Kermdoda stepped out of his house and eyed the beige clad figure crouching "conspicuously" behind a bush next to him. He shook his head sadly as the man quickly twisted the magnifying knob on his binoculars.
"Come with you I shall Harry," he replied, turning away from Snape. "You should probably know though that at soon as the fighting gets really serious I'll disappear and turn into a useless, yet safe, hologram. Losers say what. " Kermdoda said quickly.
"What?" Harry asked.
"Nothing…" Kermdoda said in a guiltless sing-song voice. "Let's get going."
It took them another hour just to get to the front walk, because of how slow Kermdoda had become over the years. In the end, Harry ended up carrying him piggyback.

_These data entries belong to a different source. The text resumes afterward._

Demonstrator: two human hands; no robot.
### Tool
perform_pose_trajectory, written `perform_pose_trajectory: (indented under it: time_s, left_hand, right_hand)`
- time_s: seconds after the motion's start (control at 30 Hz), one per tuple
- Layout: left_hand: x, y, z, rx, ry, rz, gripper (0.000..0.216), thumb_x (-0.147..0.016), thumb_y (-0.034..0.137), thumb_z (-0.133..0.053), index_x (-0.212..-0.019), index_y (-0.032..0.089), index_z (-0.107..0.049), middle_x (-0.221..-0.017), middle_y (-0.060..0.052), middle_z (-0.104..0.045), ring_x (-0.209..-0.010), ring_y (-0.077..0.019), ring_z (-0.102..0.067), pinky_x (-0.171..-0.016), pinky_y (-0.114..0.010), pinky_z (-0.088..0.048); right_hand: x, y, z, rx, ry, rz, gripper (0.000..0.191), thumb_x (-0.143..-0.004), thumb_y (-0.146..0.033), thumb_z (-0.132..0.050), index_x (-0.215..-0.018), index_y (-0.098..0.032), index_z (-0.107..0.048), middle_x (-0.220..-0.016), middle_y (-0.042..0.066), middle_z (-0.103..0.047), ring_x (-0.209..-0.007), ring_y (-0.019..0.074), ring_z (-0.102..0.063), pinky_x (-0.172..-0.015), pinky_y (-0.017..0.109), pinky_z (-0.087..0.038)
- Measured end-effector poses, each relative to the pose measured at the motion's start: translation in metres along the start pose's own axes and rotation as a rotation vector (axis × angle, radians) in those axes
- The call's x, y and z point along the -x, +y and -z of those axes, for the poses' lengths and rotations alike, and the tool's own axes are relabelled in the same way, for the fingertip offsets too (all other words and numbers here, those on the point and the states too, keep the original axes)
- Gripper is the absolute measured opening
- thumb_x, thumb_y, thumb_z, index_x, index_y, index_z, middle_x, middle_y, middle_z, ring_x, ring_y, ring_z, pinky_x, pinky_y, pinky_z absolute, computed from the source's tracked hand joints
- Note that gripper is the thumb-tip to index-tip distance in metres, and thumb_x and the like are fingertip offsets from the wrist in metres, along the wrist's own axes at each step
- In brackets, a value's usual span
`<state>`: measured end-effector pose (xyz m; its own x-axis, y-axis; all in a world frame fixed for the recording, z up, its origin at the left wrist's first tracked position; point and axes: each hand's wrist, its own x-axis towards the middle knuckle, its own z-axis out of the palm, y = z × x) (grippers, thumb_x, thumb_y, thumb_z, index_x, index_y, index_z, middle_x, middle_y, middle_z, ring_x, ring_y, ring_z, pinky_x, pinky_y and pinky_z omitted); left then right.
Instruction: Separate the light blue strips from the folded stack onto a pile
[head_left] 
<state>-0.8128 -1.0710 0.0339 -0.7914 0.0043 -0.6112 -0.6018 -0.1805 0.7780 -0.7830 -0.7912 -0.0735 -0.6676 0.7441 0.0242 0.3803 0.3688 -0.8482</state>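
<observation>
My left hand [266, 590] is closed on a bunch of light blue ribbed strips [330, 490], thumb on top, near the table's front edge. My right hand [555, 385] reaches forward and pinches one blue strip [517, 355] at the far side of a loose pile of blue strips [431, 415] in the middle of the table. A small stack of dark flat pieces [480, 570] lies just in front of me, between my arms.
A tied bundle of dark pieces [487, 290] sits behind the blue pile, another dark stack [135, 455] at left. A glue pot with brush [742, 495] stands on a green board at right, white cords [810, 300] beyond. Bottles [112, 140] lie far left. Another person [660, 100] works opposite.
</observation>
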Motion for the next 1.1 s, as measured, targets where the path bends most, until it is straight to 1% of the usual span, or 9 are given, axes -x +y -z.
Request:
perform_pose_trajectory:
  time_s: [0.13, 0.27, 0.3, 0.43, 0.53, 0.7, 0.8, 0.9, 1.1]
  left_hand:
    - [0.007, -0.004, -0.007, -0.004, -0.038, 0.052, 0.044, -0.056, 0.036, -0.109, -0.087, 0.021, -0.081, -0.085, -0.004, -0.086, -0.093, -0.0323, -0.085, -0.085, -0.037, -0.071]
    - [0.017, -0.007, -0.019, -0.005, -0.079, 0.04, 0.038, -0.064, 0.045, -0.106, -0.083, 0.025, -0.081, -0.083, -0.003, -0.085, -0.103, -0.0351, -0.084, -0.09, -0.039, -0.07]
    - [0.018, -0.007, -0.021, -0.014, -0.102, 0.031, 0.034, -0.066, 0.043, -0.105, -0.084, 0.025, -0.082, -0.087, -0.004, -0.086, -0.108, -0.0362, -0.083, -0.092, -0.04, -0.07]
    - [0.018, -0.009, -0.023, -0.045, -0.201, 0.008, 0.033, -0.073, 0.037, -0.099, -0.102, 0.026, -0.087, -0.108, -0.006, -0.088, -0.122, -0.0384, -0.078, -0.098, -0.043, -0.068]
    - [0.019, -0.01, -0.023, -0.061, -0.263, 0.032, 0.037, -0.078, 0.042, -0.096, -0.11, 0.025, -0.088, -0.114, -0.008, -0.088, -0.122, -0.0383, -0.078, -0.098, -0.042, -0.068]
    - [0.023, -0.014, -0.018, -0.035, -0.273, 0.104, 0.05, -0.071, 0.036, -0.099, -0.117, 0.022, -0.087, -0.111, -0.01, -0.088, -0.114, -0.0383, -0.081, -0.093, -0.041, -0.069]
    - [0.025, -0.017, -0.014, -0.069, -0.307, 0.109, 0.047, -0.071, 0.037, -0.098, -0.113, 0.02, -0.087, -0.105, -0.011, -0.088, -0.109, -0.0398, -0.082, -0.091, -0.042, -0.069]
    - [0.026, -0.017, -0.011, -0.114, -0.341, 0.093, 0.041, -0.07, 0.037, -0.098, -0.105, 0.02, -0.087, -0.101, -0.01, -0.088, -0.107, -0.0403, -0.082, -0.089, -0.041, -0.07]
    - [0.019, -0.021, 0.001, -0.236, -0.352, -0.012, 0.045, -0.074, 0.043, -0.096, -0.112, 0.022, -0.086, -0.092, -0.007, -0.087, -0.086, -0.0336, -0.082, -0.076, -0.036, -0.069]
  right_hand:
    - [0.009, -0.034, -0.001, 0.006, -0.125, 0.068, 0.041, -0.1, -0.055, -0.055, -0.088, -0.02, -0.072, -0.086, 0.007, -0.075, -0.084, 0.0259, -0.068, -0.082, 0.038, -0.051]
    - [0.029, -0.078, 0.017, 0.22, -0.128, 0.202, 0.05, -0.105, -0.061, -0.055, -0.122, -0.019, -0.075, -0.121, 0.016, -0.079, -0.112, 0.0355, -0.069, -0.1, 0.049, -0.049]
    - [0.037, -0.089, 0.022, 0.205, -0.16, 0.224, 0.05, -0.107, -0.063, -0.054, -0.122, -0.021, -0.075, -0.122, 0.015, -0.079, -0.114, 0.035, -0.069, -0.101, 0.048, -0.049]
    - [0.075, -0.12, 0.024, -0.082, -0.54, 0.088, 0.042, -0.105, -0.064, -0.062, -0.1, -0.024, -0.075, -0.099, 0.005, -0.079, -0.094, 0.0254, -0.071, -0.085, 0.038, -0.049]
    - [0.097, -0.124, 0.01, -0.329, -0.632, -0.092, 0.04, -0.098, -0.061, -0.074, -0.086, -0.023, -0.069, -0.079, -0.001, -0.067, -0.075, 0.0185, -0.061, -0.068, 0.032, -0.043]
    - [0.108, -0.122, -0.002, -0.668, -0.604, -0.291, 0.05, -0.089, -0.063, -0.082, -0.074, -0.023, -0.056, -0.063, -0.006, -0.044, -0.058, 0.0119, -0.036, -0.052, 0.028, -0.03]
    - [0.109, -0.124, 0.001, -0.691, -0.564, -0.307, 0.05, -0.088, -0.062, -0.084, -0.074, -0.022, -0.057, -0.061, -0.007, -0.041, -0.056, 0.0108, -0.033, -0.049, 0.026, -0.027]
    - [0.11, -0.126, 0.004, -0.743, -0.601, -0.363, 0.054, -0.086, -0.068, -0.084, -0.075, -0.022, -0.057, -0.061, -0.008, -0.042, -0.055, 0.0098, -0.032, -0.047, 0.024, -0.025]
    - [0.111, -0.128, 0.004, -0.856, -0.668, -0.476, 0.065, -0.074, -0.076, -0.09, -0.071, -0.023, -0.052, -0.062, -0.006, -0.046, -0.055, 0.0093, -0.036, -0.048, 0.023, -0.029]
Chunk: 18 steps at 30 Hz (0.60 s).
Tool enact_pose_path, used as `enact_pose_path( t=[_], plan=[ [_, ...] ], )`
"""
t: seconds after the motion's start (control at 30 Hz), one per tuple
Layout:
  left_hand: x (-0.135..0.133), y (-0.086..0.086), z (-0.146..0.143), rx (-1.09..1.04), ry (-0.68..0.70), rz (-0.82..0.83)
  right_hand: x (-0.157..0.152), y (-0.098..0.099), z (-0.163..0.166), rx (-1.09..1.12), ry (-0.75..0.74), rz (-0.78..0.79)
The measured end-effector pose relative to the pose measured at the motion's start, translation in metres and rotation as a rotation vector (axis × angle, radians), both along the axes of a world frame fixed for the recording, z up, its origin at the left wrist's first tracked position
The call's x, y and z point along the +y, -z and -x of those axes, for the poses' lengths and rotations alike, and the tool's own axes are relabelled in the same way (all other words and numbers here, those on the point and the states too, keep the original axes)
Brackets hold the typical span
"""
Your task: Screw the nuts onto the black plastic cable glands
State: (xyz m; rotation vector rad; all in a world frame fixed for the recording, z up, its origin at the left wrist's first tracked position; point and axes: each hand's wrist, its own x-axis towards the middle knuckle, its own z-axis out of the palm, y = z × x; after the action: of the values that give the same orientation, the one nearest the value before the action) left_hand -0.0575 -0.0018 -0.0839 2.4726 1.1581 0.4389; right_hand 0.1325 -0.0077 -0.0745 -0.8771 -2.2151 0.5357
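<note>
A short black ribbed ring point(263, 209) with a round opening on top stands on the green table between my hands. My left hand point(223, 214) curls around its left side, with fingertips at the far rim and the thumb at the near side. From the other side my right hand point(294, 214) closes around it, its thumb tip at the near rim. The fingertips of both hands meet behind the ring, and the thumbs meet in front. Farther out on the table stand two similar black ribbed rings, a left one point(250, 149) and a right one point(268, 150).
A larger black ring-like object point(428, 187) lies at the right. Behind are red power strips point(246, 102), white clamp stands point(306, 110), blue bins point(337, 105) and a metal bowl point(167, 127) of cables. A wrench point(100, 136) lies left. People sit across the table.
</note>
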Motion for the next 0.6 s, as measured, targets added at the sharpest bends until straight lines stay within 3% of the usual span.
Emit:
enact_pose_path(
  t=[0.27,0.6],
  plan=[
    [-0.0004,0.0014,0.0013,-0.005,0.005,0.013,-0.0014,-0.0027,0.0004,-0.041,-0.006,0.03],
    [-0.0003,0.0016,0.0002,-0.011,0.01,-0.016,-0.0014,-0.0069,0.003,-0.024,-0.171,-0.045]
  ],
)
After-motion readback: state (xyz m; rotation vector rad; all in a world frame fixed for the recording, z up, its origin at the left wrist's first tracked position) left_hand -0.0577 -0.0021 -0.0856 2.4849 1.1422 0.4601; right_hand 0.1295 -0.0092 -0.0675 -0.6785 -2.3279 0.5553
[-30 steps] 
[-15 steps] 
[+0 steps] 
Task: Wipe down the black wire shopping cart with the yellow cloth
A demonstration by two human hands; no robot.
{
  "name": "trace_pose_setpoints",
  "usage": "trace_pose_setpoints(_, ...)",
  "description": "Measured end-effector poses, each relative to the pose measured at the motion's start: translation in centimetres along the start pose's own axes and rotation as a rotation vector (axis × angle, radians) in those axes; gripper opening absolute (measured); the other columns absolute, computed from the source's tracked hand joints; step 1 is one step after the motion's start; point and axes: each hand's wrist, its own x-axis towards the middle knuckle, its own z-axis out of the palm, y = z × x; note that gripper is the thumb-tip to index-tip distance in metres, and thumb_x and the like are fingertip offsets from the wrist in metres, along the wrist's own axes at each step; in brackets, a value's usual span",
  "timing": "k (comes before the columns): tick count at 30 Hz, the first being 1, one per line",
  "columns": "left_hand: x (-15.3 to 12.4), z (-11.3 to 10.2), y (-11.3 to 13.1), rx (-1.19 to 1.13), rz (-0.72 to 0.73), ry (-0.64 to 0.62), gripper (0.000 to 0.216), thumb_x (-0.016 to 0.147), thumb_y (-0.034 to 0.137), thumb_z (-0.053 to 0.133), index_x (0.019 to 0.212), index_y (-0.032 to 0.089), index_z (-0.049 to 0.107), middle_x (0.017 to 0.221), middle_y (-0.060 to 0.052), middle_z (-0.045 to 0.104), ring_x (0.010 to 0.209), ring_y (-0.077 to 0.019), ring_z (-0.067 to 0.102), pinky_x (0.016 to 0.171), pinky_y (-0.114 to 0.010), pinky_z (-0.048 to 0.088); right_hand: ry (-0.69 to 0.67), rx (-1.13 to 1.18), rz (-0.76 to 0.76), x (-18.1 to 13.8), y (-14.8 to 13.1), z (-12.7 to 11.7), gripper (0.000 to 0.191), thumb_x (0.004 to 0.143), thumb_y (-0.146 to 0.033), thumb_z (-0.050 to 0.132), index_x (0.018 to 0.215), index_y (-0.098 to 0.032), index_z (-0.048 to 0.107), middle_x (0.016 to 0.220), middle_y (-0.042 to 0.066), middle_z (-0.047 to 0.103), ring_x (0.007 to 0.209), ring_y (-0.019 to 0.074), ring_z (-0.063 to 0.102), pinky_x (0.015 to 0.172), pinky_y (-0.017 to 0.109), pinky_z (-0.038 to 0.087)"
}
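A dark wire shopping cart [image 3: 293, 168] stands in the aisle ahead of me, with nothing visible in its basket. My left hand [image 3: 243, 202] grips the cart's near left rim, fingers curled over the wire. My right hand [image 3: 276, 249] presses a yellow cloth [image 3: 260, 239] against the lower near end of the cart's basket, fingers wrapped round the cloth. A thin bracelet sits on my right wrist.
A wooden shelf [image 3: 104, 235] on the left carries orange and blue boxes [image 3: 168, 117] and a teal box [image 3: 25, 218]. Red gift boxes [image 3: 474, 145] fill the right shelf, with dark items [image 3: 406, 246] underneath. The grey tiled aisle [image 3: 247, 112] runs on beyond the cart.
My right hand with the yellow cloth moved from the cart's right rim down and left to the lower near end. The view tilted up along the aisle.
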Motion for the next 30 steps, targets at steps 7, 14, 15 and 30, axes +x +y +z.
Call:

"I'm getting too old for this…" Kermdoda muttered to himself.
"That's for sure," Harry huffed, as he continued down the path. Kermdoda bitch slapped his head, sending his glasses flying.
"How long until we get there?" Harry asked, after recovering his spectacles.
Harry glanced at a green metal sign along side the dirt road. It read:
---
Miles to Jabba On Foot - 2
Miles to Jabba With Frog On Back - 20
Haha Sucker.
----
Harry groaned. Kermdoda smiled. "Why do you look so happy?" Harry shouted.
"Happy, I am not," Kermdoda replied with the same expression on his face, "Constipated am I…"
Harry cringed, and looked down the long twisting road. It was going to be a long trip.